GDP per capita data were retrieved from EUROSTAT (in Euros) and converted into constant 2005 international dollars to be concordant with the Mexican data used for model calibration. Country level data from the World Development Indicators dataset (http://databank.worldbank.org/data/Databases.aspx, last accessed June 2014) were disaggregated to NUTS-3 level (Nomenclature of territorial units for statistics) by using the NUTS-3 level shares for each country as calculated from EUROSTAT. Then, an areal weighting approach was employed to convert the NUTS-3 data into the 10 × 10 km grid (see Additional file 1 http://www.biomedcentral.com/1471-2458/14/781/additional). Areal weighting is commonly used to transform administrative boundary data to raster format, whereby each grid cell is assigned a value according to the percentage of its area covered by the overlying administrative region.
The proportion of population living in urban areas and total population data were retrieved from the GEOSTAT 2006 population grid dataset of the European Forum for Geostatistics (EFGS) (http://www.efgs.info/, last accessed June 2014) at a spatial resolution of 1 × 1 km. Urban clusters were defined by two criteria first each grid cell of 1 × 1 km must have a minimum population density of 300 people per km and second clusters of adjoining grid cells must accommodate at least 5000 people, in line with the definitions used by the European Commission. The total number of urban population for each 10 × 10 km grid cell was extracted and divided by total population to obtain proportion of population in urban area (see Additional file 1 http://www.biomedcentral.com/1471-2458/14/781/additional). Due to the lack of projections both in terms of SRES scenario and spatial detail, the socioeconomic variables were held constant at their mean value for baseline conditions in order to isolate the effects of climate.
Mapping of Dengue Fever Risk
The model was used to project monthly dengue cases, which were aggregated to calculate the average number of cases per year for each time period. These were used to generate dengue risk maps using ArcGIS 10.1 (http://www.esri.com/software/arcgis, last accessed June 2014). In total, four maps were produced corresponding to the time periods of study. Identical class sizes were applied across all four time periods in order to ensure that value changes could be observed over time. The map series employ a bipolar hue progression ranging from green (no/low risk areas) to bright red (areas with the highest dengue risk).
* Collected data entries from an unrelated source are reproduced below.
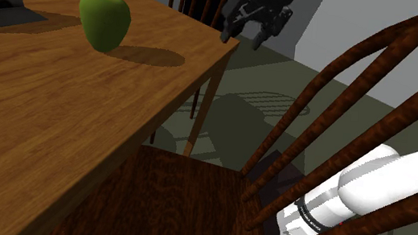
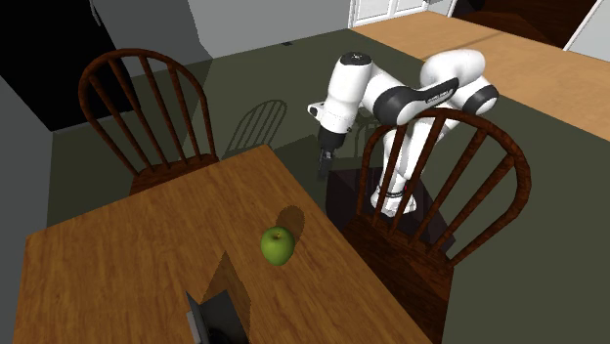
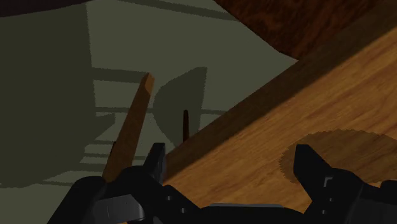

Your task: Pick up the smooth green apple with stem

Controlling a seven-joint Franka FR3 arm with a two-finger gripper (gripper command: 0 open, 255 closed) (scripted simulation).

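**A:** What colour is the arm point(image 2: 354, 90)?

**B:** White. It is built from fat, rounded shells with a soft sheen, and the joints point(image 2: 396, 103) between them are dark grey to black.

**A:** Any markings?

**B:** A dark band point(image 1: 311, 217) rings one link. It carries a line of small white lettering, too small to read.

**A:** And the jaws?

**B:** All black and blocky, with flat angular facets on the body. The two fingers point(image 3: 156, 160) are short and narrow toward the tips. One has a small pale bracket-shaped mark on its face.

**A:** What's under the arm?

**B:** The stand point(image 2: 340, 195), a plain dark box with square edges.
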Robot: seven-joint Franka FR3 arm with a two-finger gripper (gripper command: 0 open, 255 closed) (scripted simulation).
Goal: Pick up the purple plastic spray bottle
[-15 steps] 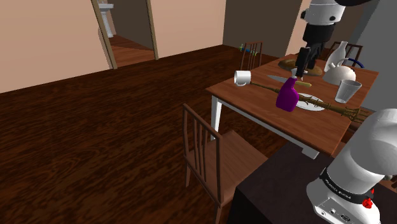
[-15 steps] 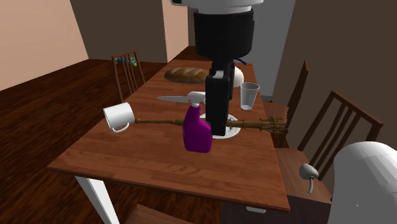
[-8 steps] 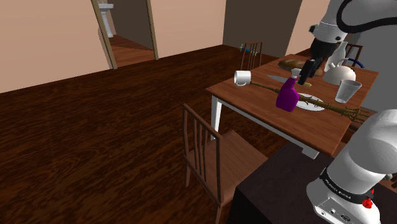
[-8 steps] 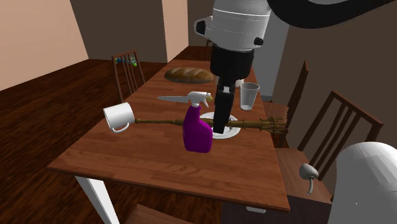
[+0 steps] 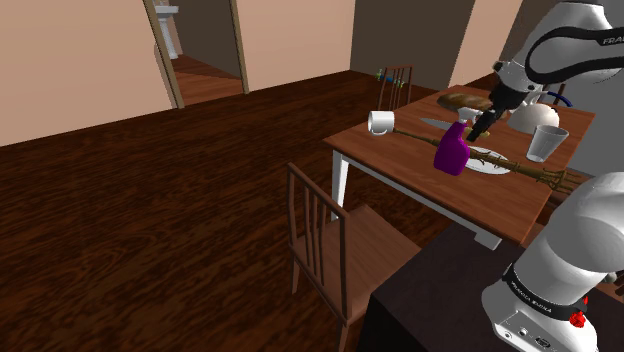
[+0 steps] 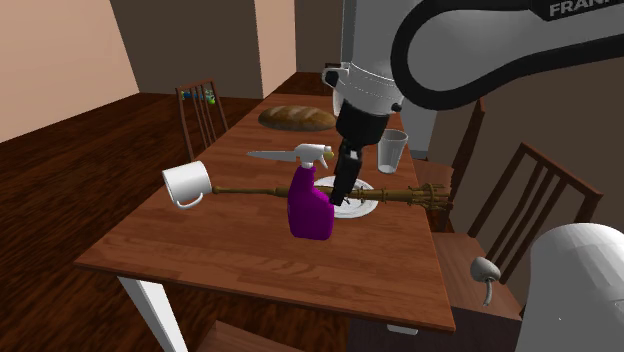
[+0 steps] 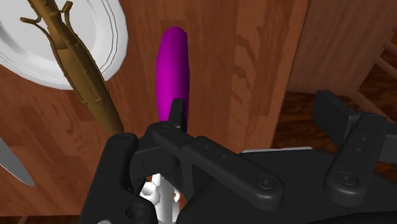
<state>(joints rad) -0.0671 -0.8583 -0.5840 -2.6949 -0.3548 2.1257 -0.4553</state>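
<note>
while the black fingers [image 7: 178, 112] stand wide apart with nothing held, one tip hangs just beside the purple spray bottle [image 6: 309, 212], which stands upright on the wooden tabletop [image 6: 220, 250] beside a white plate [image 6: 366, 207] crossed by a thorny branch [image 6: 250, 190]; farther back lie a knife [image 6: 275, 155] and a bread loaf [image 6: 297, 118].

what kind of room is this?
Probably a house's dining room: a wooden table with chairs, laid with bread, a mug and a plate.
</note>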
Moreover, a second map series was generated, that normalises dengue cases by total population to derive dengue incidence. We used colours ranging from blue for no/low risk to cherry brown for high risk areas. In addition, standard error for each grid cell was calculated. Standard error values were subjected to the same aggregation and averaging procedure as for dengue number of cases and dengue incidence and were used to produce maps of uncertainty.